I'm back after a long hiatus

nickdalzell

Extreme Android User
Jun 17, 2011
6,610
2,107
Owensboro, KY
I am not sure if anyone on this forum still remembers me but I'm an older member returning after a long time absent. I have been known in the past to rant about things I struggled with in early Android days, coming from Apple once iOS 7 came out. I have had many phones/tablets of all types since. Samsung, Google, Nexus, Apple, you name it. I've also been kinda old fashioned and my have the forums changed (I can't navigate them at all now haha)
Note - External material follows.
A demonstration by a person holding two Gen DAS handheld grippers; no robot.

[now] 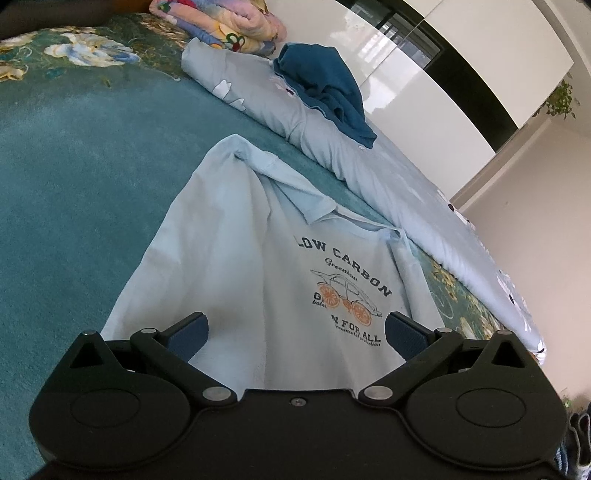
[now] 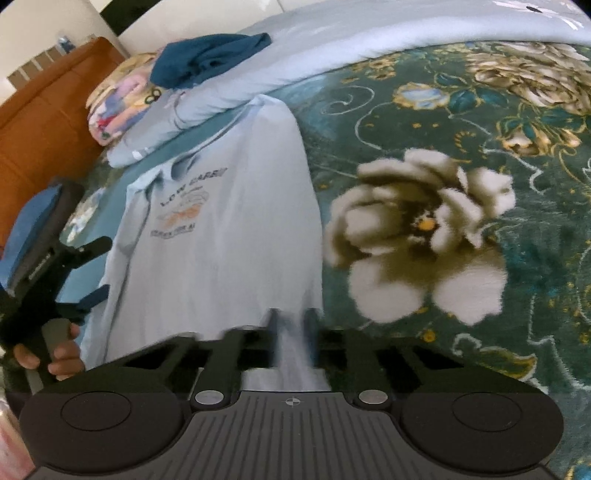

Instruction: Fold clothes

Either way, I'm back to Android and loving every minute of it. It might be hard to be believe but my new favorite phone is....an HTC Thunderbolt! Yes, you heard that right! I seem to love what everyone else hated or hates. But I never got to experience classic HTC Sense and I'm really fascinated by it. The phone I got used on Amazon for $50. It still works, in 2022, despite not being VoLTE compliant I managed to get it to work anyway (don't ask it's a long process). I still have all my songs on local storage (don't do the cloud) and I still cling to SMS and don't need things like typing indicators or other stuff to complicate it. It's really the best Android phone I've ever owned, perfect size for my hands, and built like a brick. The battery lasts an entire day as well (why were there so many complaints about battery life? The Galaxy S3 couldn't last as long as this beast does)

I wish I had really experienced Sense back in its heyday (I did have a One M8 for a few months but they really ruined it with flat UI and BlinkFeed) but hey, better late than never, right?

Screenshot_2022-05-29-13-29-07.png
 
welcome back to AF!!!!!!!!!!!!!!!!!!!!!!!!!!!!!!!!!!!!!!!!!!!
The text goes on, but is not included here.